■ The data:
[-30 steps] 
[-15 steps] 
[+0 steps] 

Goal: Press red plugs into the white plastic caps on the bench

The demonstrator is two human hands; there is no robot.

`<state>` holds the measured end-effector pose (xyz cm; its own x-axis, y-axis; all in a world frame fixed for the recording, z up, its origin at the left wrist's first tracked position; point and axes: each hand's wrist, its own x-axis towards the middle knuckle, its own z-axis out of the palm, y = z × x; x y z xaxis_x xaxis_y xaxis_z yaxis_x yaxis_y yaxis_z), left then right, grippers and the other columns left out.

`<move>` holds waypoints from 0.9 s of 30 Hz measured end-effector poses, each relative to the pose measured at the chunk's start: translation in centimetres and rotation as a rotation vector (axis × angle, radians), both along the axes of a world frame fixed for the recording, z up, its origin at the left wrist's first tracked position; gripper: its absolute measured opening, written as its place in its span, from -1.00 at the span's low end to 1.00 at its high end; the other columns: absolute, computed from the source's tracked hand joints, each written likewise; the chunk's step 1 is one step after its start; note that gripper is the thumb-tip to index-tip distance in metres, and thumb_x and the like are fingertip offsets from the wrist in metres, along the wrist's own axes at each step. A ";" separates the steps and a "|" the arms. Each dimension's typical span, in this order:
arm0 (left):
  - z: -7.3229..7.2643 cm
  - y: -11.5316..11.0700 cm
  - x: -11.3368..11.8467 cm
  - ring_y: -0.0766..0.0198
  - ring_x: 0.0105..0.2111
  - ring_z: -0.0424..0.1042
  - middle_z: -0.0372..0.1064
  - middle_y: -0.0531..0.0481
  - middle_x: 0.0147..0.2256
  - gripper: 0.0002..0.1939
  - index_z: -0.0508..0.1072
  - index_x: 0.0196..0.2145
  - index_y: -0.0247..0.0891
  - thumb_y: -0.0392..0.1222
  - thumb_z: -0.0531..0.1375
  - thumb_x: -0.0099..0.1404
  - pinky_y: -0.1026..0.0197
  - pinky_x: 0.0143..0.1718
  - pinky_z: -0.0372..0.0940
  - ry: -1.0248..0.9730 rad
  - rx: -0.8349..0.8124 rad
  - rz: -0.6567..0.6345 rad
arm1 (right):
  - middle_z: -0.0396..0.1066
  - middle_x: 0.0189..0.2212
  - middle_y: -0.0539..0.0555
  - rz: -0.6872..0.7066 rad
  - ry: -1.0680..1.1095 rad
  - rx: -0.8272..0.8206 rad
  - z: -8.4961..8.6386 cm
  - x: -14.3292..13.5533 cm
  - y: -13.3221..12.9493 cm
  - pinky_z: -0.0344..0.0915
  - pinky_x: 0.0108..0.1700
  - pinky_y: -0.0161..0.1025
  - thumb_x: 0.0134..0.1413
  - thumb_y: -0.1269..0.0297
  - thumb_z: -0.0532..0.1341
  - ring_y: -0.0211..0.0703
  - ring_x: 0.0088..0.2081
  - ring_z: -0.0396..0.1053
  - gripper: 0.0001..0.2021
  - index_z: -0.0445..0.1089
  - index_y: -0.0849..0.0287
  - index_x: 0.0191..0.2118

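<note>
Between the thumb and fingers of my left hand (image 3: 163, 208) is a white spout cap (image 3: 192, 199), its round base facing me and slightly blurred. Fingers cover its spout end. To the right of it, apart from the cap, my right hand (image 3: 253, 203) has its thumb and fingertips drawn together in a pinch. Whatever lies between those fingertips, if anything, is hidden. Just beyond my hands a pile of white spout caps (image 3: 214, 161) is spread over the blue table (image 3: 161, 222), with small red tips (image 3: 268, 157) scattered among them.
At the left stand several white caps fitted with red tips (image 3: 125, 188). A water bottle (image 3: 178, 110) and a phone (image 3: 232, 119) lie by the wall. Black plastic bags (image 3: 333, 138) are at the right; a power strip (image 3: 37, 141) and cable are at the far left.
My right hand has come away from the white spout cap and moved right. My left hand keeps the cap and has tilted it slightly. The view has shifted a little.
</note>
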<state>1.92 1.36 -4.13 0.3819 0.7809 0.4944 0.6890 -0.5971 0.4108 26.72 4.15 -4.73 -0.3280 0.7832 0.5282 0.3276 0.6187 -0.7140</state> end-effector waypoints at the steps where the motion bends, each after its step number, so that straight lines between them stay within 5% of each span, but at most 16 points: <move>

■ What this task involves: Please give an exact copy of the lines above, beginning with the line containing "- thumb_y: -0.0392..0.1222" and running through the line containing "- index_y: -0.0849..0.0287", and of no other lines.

■ Written response:
  - thumb_y: -0.0392..0.1222
  - thumb_z: -0.0531..0.1375
  - thumb_x: -0.0099..0.1404
  - pinky_y: -0.1026..0.0197
  - pinky_x: 0.0143..0.1718
  - pinky_z: -0.0372..0.0940
  - ry: -1.0248..0.9730 rad
  - rx: -0.8349..0.8124 rad
  - rz: -0.6567..0.6345 rad
arm1 (right):
  - middle_z: -0.0396..0.1066
  - middle_x: 0.0189..0.2212
  - middle_y: -0.0539..0.0555
  - rz: -0.6872..0.7066 rad
  - ry: -1.0680..1.1095 rad
  - rx: -0.8272..0.8206 rad
  - z: -8.4961..8.6386 cm
  - x: -14.3292..13.5533 cm
  - y: -13.3221..12.9493 cm
  - pinky_z: -0.0344..0.0915
  - pinky_x: 0.0108..0.1700
  - pinky_y: -0.0161..0.1025
  - thumb_x: 0.0134..0.1413
  - thumb_y: -0.1269..0.0297
  - thumb_z: -0.0532..0.1341
  - ring_y: -0.0211..0.0703
  - ring_x: 0.0088..0.2081
  - ring_z: -0.0396..0.1053
  - gripper: 0.0001..0.2021
  - index_z: -0.0445..0.1089
  - index_y: -0.0849..0.0287

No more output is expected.